Salt has been used as a preservative and to add flavour to food for millennia. However, with inventions like the refrigerator and freezer, we need less salt to preserve foods, and there are plenty of other great, natural ways to flavour our food, so do we really need salt?
Table salt is made up of a sodium chloride bond. We need sodium in our diet to live, and the majority of the sodium we intake is from salt. Unfortunately, most of the salt in our diet is from highly processed food that we shouldn’t be having.
Sodium is a necessary dietary nutrient. The body needs sodium to regulate blood pressure, osmosis equilibrium, blood volume, and pH levels. Problems arise when you have too much sodium, or if you don’t have enough.
Sodium is also an electrolyte. It helps ensure a constant electrical gradient across cell membranes. This affects nerve transmissions, muscular contraction, and other physical function, making it incredibly important, especially for activity.
So why does salt get a bad rap? Well, sodium binds to water, so the more sodium we have in our bloodstream, the more water there is in the bloodstream, increasing blood pressure, making the heart work harder. It’s widely believed and taught that high blood pressure is one of the main causes of heart disease, and can also lead to other diseases like kidney failure or stroke. While all of that may be true, it is far more complicated than that, and there isn’t a direct cause and effect between high sodium levels and heart disease. In fact, new research shows that too low of sodium levels puts you at a higher risk of heart disease than too much sodium.

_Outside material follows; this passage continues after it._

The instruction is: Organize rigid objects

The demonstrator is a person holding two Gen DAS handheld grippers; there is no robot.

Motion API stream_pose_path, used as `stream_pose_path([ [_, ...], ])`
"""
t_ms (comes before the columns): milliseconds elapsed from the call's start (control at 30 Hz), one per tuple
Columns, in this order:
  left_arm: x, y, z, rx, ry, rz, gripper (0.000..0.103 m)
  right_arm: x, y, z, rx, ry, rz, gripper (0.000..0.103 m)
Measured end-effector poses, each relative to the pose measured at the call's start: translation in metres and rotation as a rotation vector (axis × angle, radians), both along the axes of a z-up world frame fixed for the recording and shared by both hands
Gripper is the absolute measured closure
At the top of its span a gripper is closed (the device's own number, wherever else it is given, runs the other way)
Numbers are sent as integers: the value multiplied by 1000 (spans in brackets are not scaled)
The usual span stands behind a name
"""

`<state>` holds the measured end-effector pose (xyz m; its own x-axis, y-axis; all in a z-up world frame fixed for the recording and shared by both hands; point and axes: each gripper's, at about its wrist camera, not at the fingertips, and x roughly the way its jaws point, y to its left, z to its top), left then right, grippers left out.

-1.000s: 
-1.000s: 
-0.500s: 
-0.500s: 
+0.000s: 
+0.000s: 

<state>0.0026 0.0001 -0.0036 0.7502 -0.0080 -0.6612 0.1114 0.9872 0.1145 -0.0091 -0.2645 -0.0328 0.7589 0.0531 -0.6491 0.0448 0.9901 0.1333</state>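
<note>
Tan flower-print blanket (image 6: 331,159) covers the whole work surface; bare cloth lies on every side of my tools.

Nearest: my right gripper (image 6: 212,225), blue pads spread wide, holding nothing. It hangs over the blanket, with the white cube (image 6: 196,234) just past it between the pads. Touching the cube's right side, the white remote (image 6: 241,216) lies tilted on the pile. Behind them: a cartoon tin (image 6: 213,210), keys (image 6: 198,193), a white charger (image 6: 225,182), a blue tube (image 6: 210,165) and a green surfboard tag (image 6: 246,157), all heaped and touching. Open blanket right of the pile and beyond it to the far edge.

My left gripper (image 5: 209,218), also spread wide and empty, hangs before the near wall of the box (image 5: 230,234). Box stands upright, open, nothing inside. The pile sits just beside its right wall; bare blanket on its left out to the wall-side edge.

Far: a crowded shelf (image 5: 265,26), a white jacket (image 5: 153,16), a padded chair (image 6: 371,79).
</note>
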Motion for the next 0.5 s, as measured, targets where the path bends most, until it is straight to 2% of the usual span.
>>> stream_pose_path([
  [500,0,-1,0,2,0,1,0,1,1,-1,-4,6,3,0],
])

It’s true that decreasing sodium intake will lower blood pressure, but the rates of decrease depend on the individual, and then we are still assuming that lowering blood pressure will reduce your risk of heart disease.
While high blood pressure is a risk factor for heart disease, it isn’t the cause. In fact, studies have found that there is no visible correlation between the reduction of salt intake and the risk of mortality. The drop in blood pressure from decreasing salt is too insignificant.
The best ways to lower blood pressure and reduce your risk of heart disease is to be more active, and eat better foods (start by cutting out processed foods).
How active are you, and how much do you sweat? The way you answer these questions will help indicate how much salt you need. In general the more active you are and the more you sweat, the more salt you will need in your diet. That’s because sodium binds to water and other fluids in your body, keeping you hydrated.
A lack of sodium in you diet will make you less thirsty, which isn’t a good thing after a long workout session, because your body needs water to rehydrate. Athletes often need to have some sort of salt post workout to get their levels back up. If you’re going to be active for several hours you should have something to replenish your sodium during that active period.
Most people don’t have trouble getting enough salt in their diet, and it is easy to go over the recommended upper limit. According to Health Canada, adults should be getting between 1500-2300 mg a day of sodium. However, there has been a lot of debate about if these levels are too low. You should really worry less about how much salt you have in your diet and more about how you’re getting the salt.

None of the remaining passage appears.